Other advantages of pragmatic trials are the ability to utilize existing data sources, as well as a higher likelihood of detecting meaningful changes than traditional trials. However, these trials could have some limitations that limit their validity and generalizability. Participation rates in some trials could be lower than expected due to the healthy-volunteering effect, financial incentives, or competition from other research studies. Many pragmatic trials are also limited by the need to recruit participants quickly. Certain pragmatic trials lack controls to ensure that observed differences aren't due to biases in the trial.
The authors of the Pragmatic Free Trial Meta identified RCTs published up to 2022 that self-described as pragmatic. The PRECIS-2 tool was employed to evaluate the pragmatism of these trials. It covers areas like eligibility criteria and flexibility in recruitment and adherence to intervention and follow-up. They discovered that 14 of these trials scored highly or pragmatic sensible (i.e. scoring 5 or higher) in one or more of these domains and that the majority were single-center.
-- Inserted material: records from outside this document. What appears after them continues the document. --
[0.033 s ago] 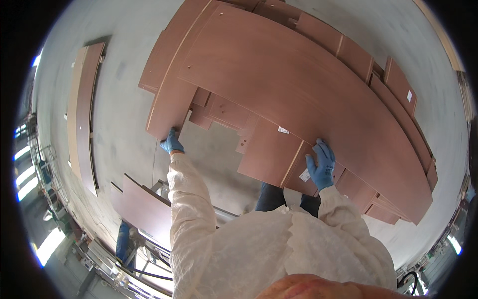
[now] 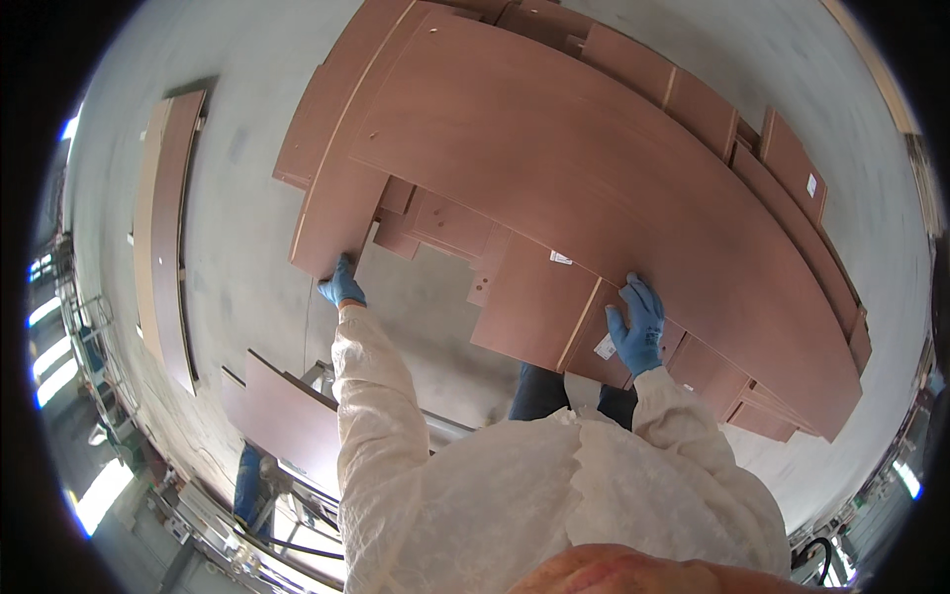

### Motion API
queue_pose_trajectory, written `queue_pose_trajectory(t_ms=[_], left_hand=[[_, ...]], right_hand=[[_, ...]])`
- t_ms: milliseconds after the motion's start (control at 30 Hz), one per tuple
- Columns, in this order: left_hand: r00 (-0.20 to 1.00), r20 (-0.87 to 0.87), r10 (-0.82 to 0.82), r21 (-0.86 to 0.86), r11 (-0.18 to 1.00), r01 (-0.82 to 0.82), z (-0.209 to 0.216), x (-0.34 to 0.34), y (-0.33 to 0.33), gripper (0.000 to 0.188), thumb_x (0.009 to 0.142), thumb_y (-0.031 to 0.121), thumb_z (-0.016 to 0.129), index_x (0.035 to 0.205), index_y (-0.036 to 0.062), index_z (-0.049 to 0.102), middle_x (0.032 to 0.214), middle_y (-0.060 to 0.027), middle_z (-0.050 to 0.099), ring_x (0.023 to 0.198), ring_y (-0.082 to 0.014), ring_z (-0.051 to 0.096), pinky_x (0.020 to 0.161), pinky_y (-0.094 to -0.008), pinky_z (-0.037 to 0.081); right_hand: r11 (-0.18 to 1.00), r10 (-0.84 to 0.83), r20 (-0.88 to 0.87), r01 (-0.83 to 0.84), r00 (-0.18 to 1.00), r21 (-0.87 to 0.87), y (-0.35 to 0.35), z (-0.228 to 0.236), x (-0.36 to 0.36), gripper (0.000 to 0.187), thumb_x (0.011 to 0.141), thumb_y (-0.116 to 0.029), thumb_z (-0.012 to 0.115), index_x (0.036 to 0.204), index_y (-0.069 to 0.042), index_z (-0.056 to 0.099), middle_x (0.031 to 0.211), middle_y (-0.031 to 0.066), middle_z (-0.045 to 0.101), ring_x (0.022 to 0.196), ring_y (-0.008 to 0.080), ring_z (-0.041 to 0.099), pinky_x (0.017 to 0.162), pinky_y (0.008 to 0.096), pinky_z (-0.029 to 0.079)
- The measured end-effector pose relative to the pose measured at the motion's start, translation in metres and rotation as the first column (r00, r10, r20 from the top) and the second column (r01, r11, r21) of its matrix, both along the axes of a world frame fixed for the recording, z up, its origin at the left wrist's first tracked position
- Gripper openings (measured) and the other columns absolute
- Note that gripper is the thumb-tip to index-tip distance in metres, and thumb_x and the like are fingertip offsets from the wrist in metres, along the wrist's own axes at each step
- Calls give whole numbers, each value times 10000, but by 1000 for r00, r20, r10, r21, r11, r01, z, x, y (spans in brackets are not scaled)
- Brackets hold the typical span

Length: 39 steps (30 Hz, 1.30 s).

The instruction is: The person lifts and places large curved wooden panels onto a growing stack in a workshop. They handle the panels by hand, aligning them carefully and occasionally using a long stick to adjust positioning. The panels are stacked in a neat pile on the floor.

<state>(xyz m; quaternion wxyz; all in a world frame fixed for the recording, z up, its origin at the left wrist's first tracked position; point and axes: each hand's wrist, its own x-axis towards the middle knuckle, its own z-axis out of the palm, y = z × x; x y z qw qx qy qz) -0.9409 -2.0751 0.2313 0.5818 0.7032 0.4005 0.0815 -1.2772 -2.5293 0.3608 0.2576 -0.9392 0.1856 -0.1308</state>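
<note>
A long, wide reddish-brown panel [image 2: 594,168] lies across a stack of smaller panels of the same colour. At the left, a narrow brown panel [image 2: 336,213] points its near end toward me. My left hand [image 2: 342,285], in a blue glove, grips that end, thumb and fingers at its edge. My right hand [image 2: 641,319], gloved alike, rests at the wide panel's near edge with fingers stretched out and thumb apart. Beneath that edge shows a smaller brown panel [image 2: 534,297]; a white label [image 2: 605,346] sits beside my right thumb.
Narrow panels [image 2: 173,238] lie apart on the grey surface [image 2: 237,148] at the left. Another panel [image 2: 287,416] is near my left forearm, above a metal frame. More brown pieces [image 2: 795,168] with a label stick out at the far right of the stack.
</note>
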Motion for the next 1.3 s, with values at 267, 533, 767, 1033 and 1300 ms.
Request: queue_pose_trajectory(t_ms=[267,533,767,1033,1300], left_hand=[[984,-16,-176,-27,984,175,-3,14,-81,606,746,93,823,1207,-11,444,1181,-127,609,883,-211,629,641,-381,529],[867,100,-487,136,870,473,51,-69,-145,583,862,245,671,1299,-90,476,1232,-157,579,963,-272,605,836,-412,543],[594,62,-802,179,594,784,96,-292,-300,550,911,211,661,1351,-49,459,1317,-186,542,1147,-275,555,985,-408,476],[286,84,-954,-804,104,585,123,-570,-482,255,919,223,645,1103,51,607,1004,-68,621,960,-220,593,891,-373,517],[92,-126,-988,-959,145,243,161,-731,-622,234,932,265,621,1032,54,635,1053,-122,671,991,-292,635,885,-445,556]], right_hand=[[1000,0,22,0,1000,8,-5,3,-2,328,792,-252,722,1035,-46,643,1279,145,588,1175,371,536,975,479,434],[984,-97,28,91,995,154,-20,21,-54,360,807,-273,707,1074,-49,619,1240,162,591,1129,375,557,975,458,445],[892,-309,-34,302,950,337,-59,40,-231,344,837,-264,675,1111,-59,641,1221,166,622,1097,375,596,937,435,492],[553,-548,-360,650,755,521,-127,43,-509,314,890,-318,616,1105,-97,678,1029,208,678,976,392,642,833,429,513],[152,-826,-393,831,404,535,-194,19,-677,396,906,-375,593,1092,-40,691,982,178,707,921,305,680,831,398,514]])
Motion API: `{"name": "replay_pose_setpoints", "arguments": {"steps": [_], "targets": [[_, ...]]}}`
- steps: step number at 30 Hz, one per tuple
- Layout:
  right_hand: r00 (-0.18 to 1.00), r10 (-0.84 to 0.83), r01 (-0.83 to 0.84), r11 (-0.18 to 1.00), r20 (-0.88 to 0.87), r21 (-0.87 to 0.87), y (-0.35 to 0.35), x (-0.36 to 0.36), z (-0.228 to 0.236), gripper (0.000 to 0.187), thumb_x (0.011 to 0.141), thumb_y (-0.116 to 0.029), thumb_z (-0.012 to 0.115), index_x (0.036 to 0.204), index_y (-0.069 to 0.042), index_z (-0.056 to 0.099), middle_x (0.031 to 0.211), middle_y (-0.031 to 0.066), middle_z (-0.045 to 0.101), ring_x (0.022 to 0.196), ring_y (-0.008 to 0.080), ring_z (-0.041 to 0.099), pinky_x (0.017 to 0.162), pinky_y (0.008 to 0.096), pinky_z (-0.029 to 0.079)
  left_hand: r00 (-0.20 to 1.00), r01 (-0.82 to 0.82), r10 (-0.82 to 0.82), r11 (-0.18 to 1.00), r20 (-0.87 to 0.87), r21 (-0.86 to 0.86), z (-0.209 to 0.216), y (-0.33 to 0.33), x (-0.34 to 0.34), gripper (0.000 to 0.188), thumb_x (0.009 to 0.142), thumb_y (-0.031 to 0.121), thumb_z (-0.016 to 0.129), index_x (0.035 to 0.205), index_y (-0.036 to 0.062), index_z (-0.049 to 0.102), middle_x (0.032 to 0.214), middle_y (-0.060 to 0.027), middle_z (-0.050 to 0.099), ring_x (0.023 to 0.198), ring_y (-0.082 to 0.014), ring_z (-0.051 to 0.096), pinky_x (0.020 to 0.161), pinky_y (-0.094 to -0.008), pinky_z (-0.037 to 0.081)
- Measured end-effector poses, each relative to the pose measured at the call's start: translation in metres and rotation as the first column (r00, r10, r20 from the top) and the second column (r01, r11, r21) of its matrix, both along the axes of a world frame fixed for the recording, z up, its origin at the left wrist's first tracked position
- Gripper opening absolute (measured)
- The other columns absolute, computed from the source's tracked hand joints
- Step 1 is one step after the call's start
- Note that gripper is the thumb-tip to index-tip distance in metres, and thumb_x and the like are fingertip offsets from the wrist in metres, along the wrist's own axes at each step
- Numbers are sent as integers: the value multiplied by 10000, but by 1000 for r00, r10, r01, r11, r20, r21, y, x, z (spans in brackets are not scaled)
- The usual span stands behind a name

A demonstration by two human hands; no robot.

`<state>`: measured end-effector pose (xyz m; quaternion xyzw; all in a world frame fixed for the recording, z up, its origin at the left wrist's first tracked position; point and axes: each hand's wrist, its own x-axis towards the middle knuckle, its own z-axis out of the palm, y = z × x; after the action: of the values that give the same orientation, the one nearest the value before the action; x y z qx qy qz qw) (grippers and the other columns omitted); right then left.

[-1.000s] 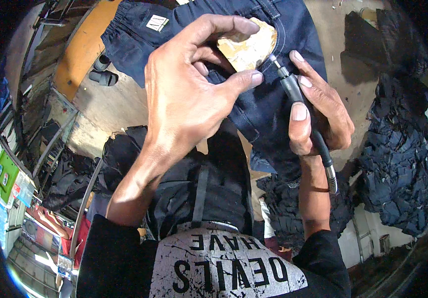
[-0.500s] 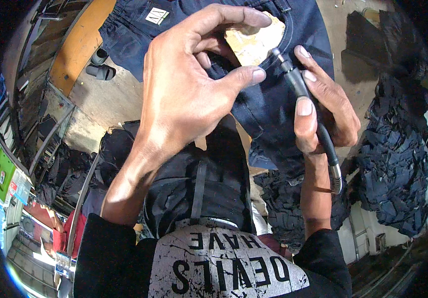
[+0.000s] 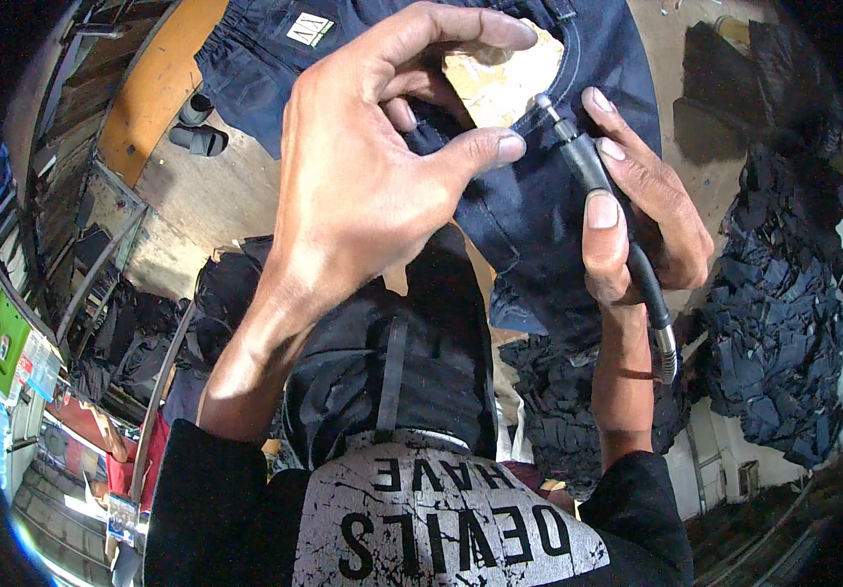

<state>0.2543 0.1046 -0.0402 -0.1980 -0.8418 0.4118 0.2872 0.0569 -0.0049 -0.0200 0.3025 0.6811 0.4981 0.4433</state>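
Observation:
My left hand (image 3: 363,166) is curled round a flat, rough-edged cream and yellow piece (image 3: 502,73) that looks like stone. The index fingertip lies on its upper edge, and the thumb is by its lower edge. In my right hand (image 3: 637,205) is a black pen-shaped rotary tool (image 3: 590,166), gripped between thumb and fingers, with a flexible shaft running down toward the wrist. The tool's metal tip sits at the piece's lower right edge; whether they touch I cannot tell. Beneath both hands lie dark blue trousers (image 3: 602,59) with stitched seams.
Several bundles of dark cloth pieces (image 3: 774,323) are stacked on the right. At the left are dark slippers (image 3: 199,140), metal bars and a green panel (image 3: 3,333). A person in a red top (image 3: 155,455) is at the far lower left.
Both hands, the stone-like piece and the rotary tool stay nearly in place, with only a tiny shift. At the lower left, the other person's arm has moved slightly.

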Motion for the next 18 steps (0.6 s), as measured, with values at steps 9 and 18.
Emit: {"name": "replay_pose_setpoints", "arguments": {"steps": [9,18], "targets": [[1000,-5,6,1000,28,-27,0,2,1,269,1002,-117,622,1134,112,673,1190,410,703,1157,469,727,1034,531,575,1000,-7,7,1000,-13,-2,-2,0,0,490,851,-38,803,1325,-17,680,1262,-114,750,963,-97,688,811,-238,505],[1000,-6,6,1000,21,13,-1,-2,2,253,993,-115,606,1108,101,668,1174,405,711,1142,470,735,1017,529,583,1000,-10,10,1000,-24,-4,-3,0,-1,468,875,-33,781,1332,-21,680,1263,-125,749,1006,-116,691,854,-256,514]]}}
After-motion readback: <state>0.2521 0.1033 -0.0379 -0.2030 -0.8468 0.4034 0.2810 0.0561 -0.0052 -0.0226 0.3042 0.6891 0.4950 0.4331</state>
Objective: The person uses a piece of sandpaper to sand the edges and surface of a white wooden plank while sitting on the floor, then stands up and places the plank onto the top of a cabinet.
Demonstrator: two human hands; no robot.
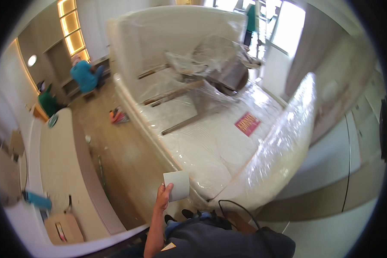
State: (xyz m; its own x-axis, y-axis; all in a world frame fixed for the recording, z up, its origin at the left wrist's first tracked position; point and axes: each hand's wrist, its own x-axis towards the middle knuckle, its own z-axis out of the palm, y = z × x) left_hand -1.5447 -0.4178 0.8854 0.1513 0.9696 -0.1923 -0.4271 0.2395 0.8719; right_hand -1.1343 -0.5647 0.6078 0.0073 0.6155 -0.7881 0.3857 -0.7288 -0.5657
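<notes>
In front of me, my left hand (162, 196) is closed on a thin, pale rectangular sheet (177, 185), its thumb lying over the face of the sheet. Whether it is card or a board sample I cannot tell. Beyond the sheet stands a large bed (193, 161) wrapped in clear plastic film. My right forearm (243, 224) is bent close to my body near a black cable (245, 208); the fingers of that hand are hidden.
A plastic-wrapped wooden chair or frame (232, 77) and a red printed card (247, 124) lie on the mattress. A curved desk (60, 159) stands left. Two people, in blue (85, 76) and green (48, 102), sit far left. A ladder (262, 34) stands by the window.
</notes>
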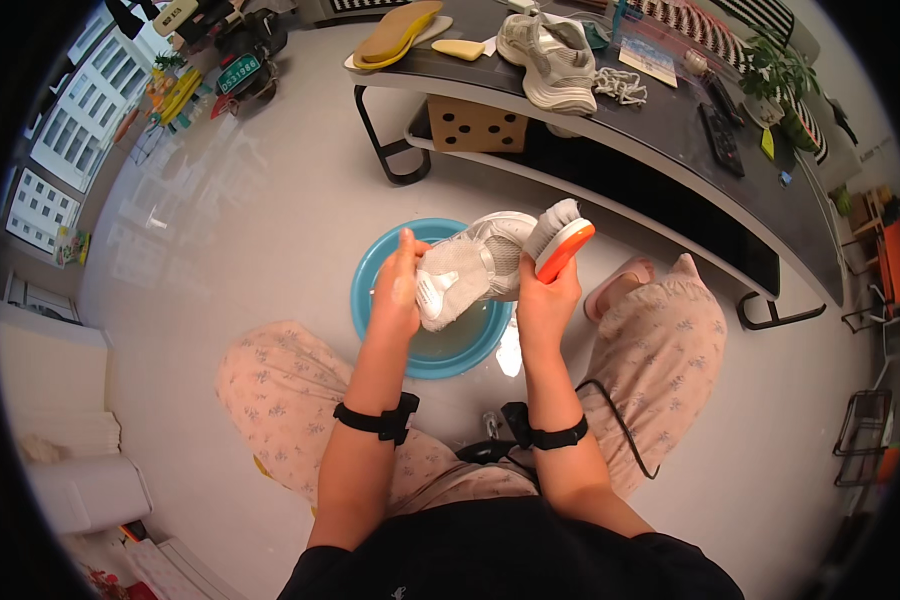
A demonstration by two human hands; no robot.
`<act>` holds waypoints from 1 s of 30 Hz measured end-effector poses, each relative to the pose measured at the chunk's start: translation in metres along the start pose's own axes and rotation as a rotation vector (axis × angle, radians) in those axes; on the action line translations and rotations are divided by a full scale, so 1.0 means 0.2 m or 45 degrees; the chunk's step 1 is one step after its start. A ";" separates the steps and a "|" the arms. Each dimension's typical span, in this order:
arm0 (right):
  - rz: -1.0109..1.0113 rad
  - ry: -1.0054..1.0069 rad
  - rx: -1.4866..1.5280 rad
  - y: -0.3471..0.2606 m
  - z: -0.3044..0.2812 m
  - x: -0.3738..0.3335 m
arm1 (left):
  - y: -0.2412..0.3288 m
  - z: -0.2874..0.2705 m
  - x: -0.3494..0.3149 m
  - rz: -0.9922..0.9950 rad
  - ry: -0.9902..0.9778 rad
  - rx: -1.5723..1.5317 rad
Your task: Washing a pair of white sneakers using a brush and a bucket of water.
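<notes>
The left hand (400, 290) is closed on the near end of a whitish-grey mesh and fabric sneaker (465, 270), gripping it from the left side, and the shoe is held tilted over a round blue plastic basin (362, 305) with some liquid in it. The right hand (552, 300) is wrapped around a scrub brush (564, 243) with an orange-and-white body and pale grey bristles, its head pointing up just beside the shoe; whether the two touch, I cannot tell. The basin stands on a pale, glossy floor (270, 230) between the person's knees. Beyond it, a long dark-topped table (660, 130) bears a second whitish-grey sneaker (550, 65), a bundle of white laces (620, 86) and a yellow foam insole (398, 36).
</notes>
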State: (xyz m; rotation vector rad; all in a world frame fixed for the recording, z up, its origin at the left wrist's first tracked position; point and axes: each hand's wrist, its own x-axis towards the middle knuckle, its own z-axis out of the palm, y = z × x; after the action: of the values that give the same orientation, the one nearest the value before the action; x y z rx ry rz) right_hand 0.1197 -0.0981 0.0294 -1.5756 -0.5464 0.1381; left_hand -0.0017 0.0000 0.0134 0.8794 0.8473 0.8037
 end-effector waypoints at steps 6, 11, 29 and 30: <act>0.051 0.101 0.115 0.00 -0.02 0.03 | 0.05 0.05 -0.06 -0.070 -0.331 -0.684; 0.124 0.210 0.235 0.00 -0.02 0.04 | -0.06 0.13 -0.13 -0.070 -0.443 -0.831; -0.003 0.046 0.164 -0.04 0.05 0.00 | -0.12 0.06 -0.10 0.510 0.137 -0.065; 0.000 -0.009 0.126 -0.04 0.07 -0.03 | -0.10 0.06 -0.09 0.578 0.249 -0.049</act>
State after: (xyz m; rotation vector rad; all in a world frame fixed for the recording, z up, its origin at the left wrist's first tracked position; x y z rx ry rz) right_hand 0.1061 -0.0891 0.0348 -1.4795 -0.5370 0.1685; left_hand 0.0058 -0.0273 0.0048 0.9852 0.8080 1.3142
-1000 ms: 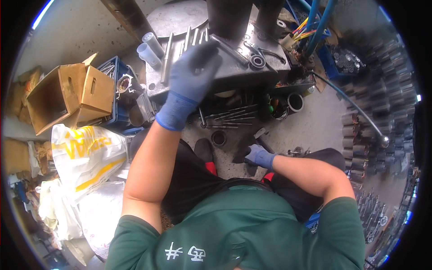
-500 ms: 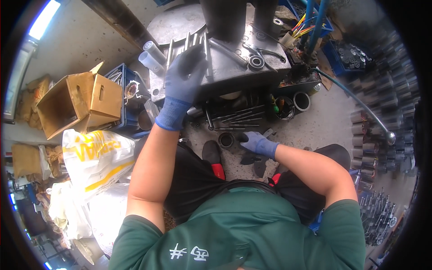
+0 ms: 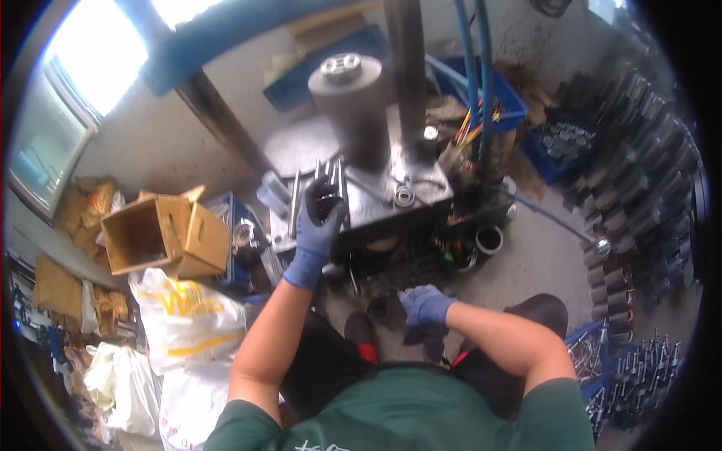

Studies with high pragmatism scores are likely to have broader criteria for eligibility than traditional RCTs. They also include patients from a variety of hospitals. The authors suggest that these characteristics could make pragmatic trials more effective and relevant to daily practice, but they don't necessarily mean that a trial conducted in a pragmatic manner is completely free of bias. The pragmatism characteristic is not a definite characteristic and a test that does not possess all the characteristics of an explicative study can still produce reliable and beneficial results.